In the paper ejecting device of the stencil printing machine, which is supplied to the plate cylinder that winds and holds each of the plate-making base paper, and ejects the paper on which one side or both sides have been subjected to the predetermined printing, Detects the size of the paper by providing paper separation claws for separating from the plate cylinder at both ends in the width direction of the paper, and paper ejection guides for guiding the paper separated by the paper separation pawl in the paper ejection direction at both ends of the paper width direction. And a paper size detecting unit for moving the paper separating claw and the paper ejection guide in the paper width direction on the basis of the paper size detected by the paper size detecting device. It is characterized in that it is positioned at non-printing portions provided at both ends of the paper. At that time, as described in claim 4, the distance from the position where the sheet is finally driven to be discharged to the point where the left and right ends of the sheet are separated from the sheet discharge guide, assuming that the sheet is not deformed at the time of discharging the sheet. Can be adjusted in the range of 100 to 350 mm based on the paper size. As a means for setting the distance by moving the paper discharge guide in the paper width direction, for example, the distance between the paper discharge guides provided at both ends of the paper in the width direction is set as follows. It is possible to gradually increase the size in the paper discharge direction.

[0007]

According to the first aspect of the present invention, the paper discharge device of the printing device is such that the paper discharge guides are located at the non-printing portions provided at both ends in the width direction of the paper. Further, by configuring as described in claim 2, the discharge guides are set to be located at appropriate positions, that is, non-printing portions provided at both ends in the width direction of the paper, for the paper of all sizes. It is a thing. In the third aspect, the paper separating claws for separating the printed paper from the plate cylinder are provided at both ends in the width direction of the paper, and the papers separated by the paper separating pawls are guided in the paper discharge direction. By providing the paper ejection guides at both ends in the width direction of the paper, and setting the distance between the paper separation claw and the paper ejection guide in the paper width direction according to the size of the paper, the paper separation claws are Make sure that the paper ejection guides are positioned at appropriate locations (non-printing areas on both edges of the paper). Then, in the case of any paper size, a state is obtained in which the paper is separated by the paper separation claws and guided by the paper discharge guide through the predetermined portions of the non-printing portions at the left and right ends of the paper. As a result, the central portion of the sheet hangs downward due to its own weight, and the sheet is ejected in a substantially U-shaped state, and the apparent rigidity of the sheet with respect to the sheet ejection direction is increased and a stiff state is realized.

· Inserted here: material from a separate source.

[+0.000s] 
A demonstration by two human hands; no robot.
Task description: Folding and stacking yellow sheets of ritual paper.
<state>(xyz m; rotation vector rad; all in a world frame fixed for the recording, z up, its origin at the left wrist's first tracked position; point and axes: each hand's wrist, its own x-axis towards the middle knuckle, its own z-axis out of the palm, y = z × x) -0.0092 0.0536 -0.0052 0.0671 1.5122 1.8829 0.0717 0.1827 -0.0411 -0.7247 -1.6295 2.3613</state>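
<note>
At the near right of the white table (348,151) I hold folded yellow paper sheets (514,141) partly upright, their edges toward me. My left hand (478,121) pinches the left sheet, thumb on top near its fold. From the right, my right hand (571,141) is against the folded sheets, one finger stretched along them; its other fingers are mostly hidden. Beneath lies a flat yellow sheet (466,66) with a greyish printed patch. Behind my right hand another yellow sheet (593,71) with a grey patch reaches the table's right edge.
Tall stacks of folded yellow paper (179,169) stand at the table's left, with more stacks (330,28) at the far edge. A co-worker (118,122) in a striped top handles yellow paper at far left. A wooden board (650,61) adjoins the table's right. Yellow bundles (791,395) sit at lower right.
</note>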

Can fly and fly vigorously
It is possible to eliminate the occurrence of rubbing stains due to the relationship between the discharged sheets and the already discharged sheets, and it is possible to improve the print quality. The term "printing cylinder" as used herein includes not only a "plate cylinder" that winds and holds a plate that has been made, but also a method that uses a "transfer cylinder" that transfers ink from the plate cylinder. It is a term. At that time, depending on the size of the sheet, assuming that the sheet is not deformed at the time of discharging from the position where the sheet is finally discharged, the distance from the left and right ends of the sheet to the point separated from the sheet discharge guide is 100.
It is conceivable to adjust in the range of up to 350 mm. Further, as means for setting the distance by moving the paper ejection guides in the paper width direction, for example, the intervals of the paper ejection guides provided at both ends of the paper in the paper width direction are gradually increased in the paper ejection direction. It is conceivable to increase the size.By configuring in this way, if the interval of the paper ejection guides is set according to the size of the paper, the paper will automatically be completely ejected from the position where the last paper ejection drive is performed. If it is assumed that the sheet is not deformed, the distance between the left and right ends of the sheet separated from the sheet ejection guide is also adjusted.

[0008]

DETAILED DESCRIPTION OF THE PREFERRED EMBODIMENTS Referring to FIGS.
A first embodiment of the present invention will be described. FIG. 1 is a diagram showing an overall configuration of a stencil printing apparatus capable of performing double-sided printing. The stencil printing apparatus according to the present embodiment is roughly divided into a document reading section 1, plate making sections 3, 5, and printing. It is composed of a unit 7 and a paper discharge unit 8. The original reading unit 1 has
A book type image scanner unit 9 is provided to set a document (not shown) for printing at a predetermined position on the document setting surface 11. And cover 1
After fixing the original by 3, the image scanner (not shown) is operated to read the print data of the original.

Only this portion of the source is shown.